I disagree that anything trying to abstract away network communications will fail; I doubt that every engineer at google is a full-stack expert who single-handedly sets up a massive-scale service every day by hand. More likely, they have developed a set of somewhat-reusable abstractions that they can build upon for a variety of services. Hadoop is another example where the whole network thing is abstracted away. Amazon S3/Cloudfront is yet another. Difficult, but not impossible.

Perhaps Opa is trying to be the minimal portable abstraction over a full-stack service. I know GWT tried to be the same thing and failed, but one failure doesn't mean you give up, and I'm glad they're still trying.



It's true that a C compiler does that now, but it didn't 40 years ago. Platforms that start really complex don't have a hope of lasting -- they collapse before they get to the stage of old and hairy.

I think this is an important point -- systems that last have to start really simple.

The Web was laughably simple at first. HTTP 1.0 was roughly: open a TCP connection, send a URL, get the document back, close the connection. It was WAY simpler than many contemporary hypertext solutions.

Unix was also WAY simpler than its contemporaries. Linux is old and hairy now, but that's just how things age without falling apart. They have to accomodate many different people's (sometimes broken) mental models under one roof. A system like Opa seems like it can only accomodate the mental model of its creators, and thus won't age gracefully.

C++ despite being huge has some modesty: it respected people's existing C code and didn't "cover it up". Plenty of people write C with classes still and that's actually a feature. Opa seems like it "covers up" what's underneath.

Java is kind of an exception to the adoption curve because it had huge marketing behind it like no other language did. But I think Java 1.0 was still pretty darn simple. It was a very small language. I'll grant that Java did try to cover up the OS. I think this limited its widespread application, but it's admittedly still massively popular for certain things. You couldn't do async I/O in Java for awhile, nor could you do things like make a Windows shortcut on the desktop.

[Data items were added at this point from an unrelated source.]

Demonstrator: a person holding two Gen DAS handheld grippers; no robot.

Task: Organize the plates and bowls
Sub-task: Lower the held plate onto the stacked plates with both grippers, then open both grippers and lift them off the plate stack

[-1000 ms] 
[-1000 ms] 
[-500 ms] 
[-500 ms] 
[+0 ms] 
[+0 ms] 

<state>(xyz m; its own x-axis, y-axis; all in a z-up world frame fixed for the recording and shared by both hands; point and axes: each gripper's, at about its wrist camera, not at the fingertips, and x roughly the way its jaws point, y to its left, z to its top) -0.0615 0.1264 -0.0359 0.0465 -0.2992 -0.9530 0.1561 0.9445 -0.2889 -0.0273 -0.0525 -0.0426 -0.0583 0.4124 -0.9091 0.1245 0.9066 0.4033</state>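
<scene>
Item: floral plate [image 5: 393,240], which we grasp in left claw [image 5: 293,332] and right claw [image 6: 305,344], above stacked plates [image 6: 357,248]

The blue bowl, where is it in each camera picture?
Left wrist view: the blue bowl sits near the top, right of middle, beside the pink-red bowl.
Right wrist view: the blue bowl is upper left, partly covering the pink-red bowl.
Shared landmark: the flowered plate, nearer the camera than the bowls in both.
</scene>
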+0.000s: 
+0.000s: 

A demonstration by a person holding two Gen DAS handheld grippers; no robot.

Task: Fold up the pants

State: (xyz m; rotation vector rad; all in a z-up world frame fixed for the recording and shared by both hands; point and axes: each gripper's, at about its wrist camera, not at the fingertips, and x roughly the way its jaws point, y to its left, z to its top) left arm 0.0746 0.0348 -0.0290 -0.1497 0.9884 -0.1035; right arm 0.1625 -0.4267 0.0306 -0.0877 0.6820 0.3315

Hadoop, being based on the MapReduce abstraction, does indeed pretty successfully allow the programmer to ignore the network. The fairly large restriction of being able to write 2 pure functions -- map and reduce -- is what allows this (it allows retries without affecting correctness, etc.). In a way this proves the point. You can't write arbitrary procedural/stateful code (in Opa or any other language) and distribute it over the network at scale. I'll go as far as to claim that this problem is unsolvable in a fundamental sense, like the halting problem is unsolvable.

Now maybe Opa introduces some restrictions in their model that help with distribution that I don't know about, but in general I am skeptical of the "write all your code in this one clean language with our nice model and we'll figure out the rest automatically with our hyper-optimized advanced technology". We've heard it before.

I honestly don't know why as a programmer you would want to ignore the distinction of code running on the client or the server. I'm all for sharing (some) code, as Node.js allows, but it should be obvious in any application whether a code path is running on the client or the server, and you shouldn't need a compiler to figure it out. That kind of coupling is crazy.